Jeszcze nie tak dawno Karim Benzema mówił w wywiadzie, jak świetnie czuje się w Arabii Saudyjskiej, gdzie jest wielu jego braci wyznających tę samą religię. Dużo gorsze relacje Francuz ma jednak w swoim nowym klubie – Al-Ittihad.
Jak donosi portal “aawsat.com” Karim Benzema nie czuje się dobrze w Al-Ittihad. Francuz nie znalazł nici porozumienia z trenerem Nuno Espirito Santo. Szkoleniowiec odmówił napastnikowi opaski kapitańskiej. Nie widzi go również w swojej taktyce, co miał nawet przekazać władzom klubu.

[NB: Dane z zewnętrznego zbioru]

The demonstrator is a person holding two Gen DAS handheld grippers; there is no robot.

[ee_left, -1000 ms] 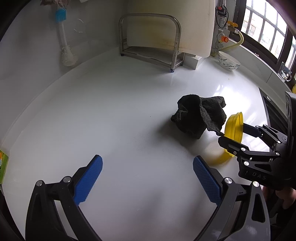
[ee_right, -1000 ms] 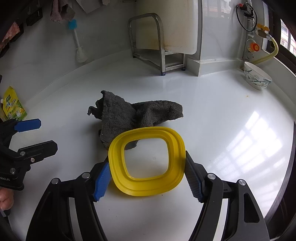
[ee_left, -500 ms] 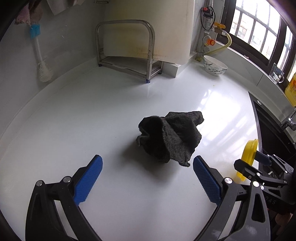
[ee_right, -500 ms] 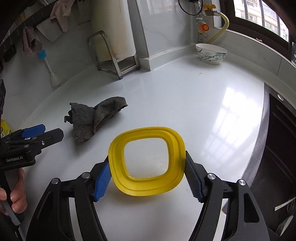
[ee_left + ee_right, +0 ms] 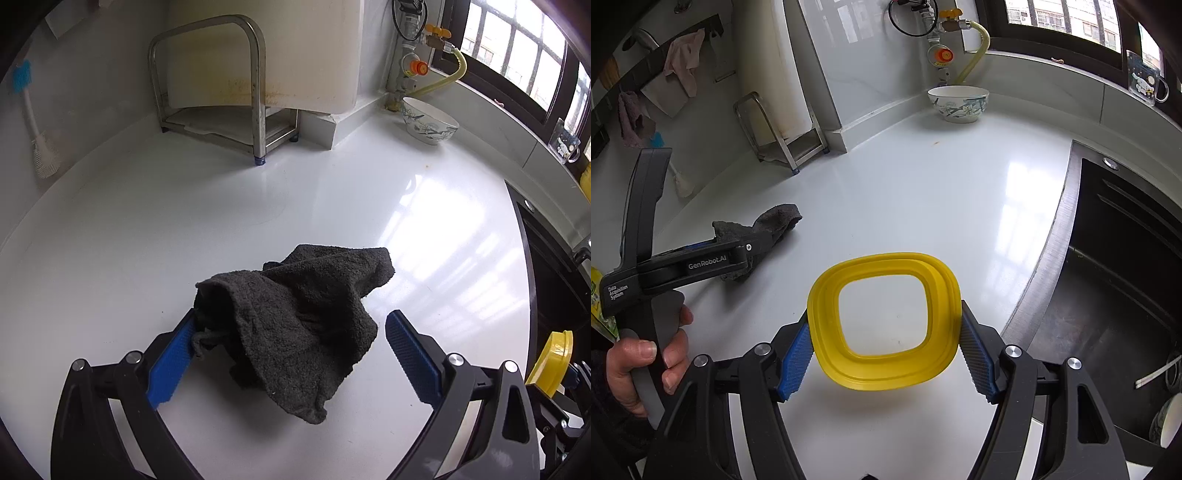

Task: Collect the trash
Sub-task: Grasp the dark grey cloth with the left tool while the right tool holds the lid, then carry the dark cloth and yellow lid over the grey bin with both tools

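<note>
A crumpled dark grey cloth (image 5: 295,317) lies on the white counter (image 5: 184,221). My left gripper (image 5: 291,354) is open with its blue fingers on either side of the cloth, the left pad touching its edge. The cloth also shows in the right wrist view (image 5: 764,225), partly behind the left gripper (image 5: 713,254). My right gripper (image 5: 886,354) is shut on a yellow rounded-square plastic ring (image 5: 884,321), held above the counter beside the sink. The ring's edge shows in the left wrist view (image 5: 552,363).
A black sink (image 5: 1126,295) lies right of the counter, with dishes in it. A patterned bowl (image 5: 958,103) stands at the back by the gas pipe. A steel rack (image 5: 229,92) and a brush (image 5: 35,122) stand at the back wall.
My left gripper has moved forward and to the right until its open fingers straddle the cloth. My right gripper has carried the yellow ring rightward, away from the cloth and toward the sink.
</note>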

Taki stan rzeczy nie odpowiada Benzemie. Co prawda Francuz zarabia 200 mln euro, ale liczył na regularne występy i odgrywanie pierwszoplanowej roli. Dwa pierwsze ligowe mecze pokazały, że nie musi tak być. Na pięć strzelonych goli, żaden nie był autorstwa 35-letniego napastnika. Benzema nie jest zadowolony z obecnej sytuacji. Odbiega ona od wizji rysowanych przez saudyjskiego negocjatora Saadema Al-Tasty’ego, dlatego powiedział mu o swoich wątpliwościach.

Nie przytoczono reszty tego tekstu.